About this task: Whenever a line below mentions the word "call", that line should be copied.

Information supplied:
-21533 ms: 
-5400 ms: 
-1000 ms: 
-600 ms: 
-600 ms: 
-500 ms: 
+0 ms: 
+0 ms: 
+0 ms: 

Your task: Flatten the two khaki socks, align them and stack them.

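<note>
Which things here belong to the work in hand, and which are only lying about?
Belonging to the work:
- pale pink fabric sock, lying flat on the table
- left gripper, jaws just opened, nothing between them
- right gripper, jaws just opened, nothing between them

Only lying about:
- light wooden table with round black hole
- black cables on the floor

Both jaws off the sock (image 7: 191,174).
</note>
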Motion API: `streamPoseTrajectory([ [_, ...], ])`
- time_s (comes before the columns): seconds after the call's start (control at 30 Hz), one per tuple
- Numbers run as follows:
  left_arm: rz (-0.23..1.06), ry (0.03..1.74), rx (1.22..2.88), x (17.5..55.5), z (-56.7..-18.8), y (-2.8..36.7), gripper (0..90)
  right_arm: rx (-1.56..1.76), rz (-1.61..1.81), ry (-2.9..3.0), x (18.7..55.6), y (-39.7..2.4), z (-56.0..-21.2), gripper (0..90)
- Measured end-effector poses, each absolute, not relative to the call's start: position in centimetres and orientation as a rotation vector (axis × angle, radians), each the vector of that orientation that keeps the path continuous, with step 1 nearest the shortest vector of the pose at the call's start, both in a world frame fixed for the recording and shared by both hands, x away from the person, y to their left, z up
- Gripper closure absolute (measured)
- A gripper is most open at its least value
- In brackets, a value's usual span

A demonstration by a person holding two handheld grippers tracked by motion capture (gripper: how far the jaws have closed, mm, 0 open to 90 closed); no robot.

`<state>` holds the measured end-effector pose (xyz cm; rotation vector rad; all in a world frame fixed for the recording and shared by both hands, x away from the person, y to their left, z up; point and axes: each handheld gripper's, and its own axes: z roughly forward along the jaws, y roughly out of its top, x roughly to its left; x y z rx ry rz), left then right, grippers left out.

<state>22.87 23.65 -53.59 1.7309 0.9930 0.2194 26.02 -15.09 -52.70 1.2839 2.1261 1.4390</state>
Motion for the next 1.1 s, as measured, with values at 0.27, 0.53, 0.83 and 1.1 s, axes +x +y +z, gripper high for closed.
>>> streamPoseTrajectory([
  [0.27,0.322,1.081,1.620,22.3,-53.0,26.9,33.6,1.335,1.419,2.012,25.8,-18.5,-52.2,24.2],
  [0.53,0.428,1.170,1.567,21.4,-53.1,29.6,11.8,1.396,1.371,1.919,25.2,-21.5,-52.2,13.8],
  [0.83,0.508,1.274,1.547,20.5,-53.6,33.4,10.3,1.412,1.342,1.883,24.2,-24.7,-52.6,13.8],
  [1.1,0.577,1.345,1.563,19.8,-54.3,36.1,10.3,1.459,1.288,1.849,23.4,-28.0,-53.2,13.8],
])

Solved problem:
- time_s (comes before the columns): seconds after the call's start (control at 30 Hz), one per tuple
- Measured end-effector poses, each absolute, not relative to the call's start: position in centimetres and orientation as a rotation vector (axis × angle, radians), each the vector of that orientation that keeps the path continuous, with step 1 nearest the shortest vector of the pose at the call's start, both in a world frame fixed for the recording and shared by both hands, x away from the person, y to their left, z up

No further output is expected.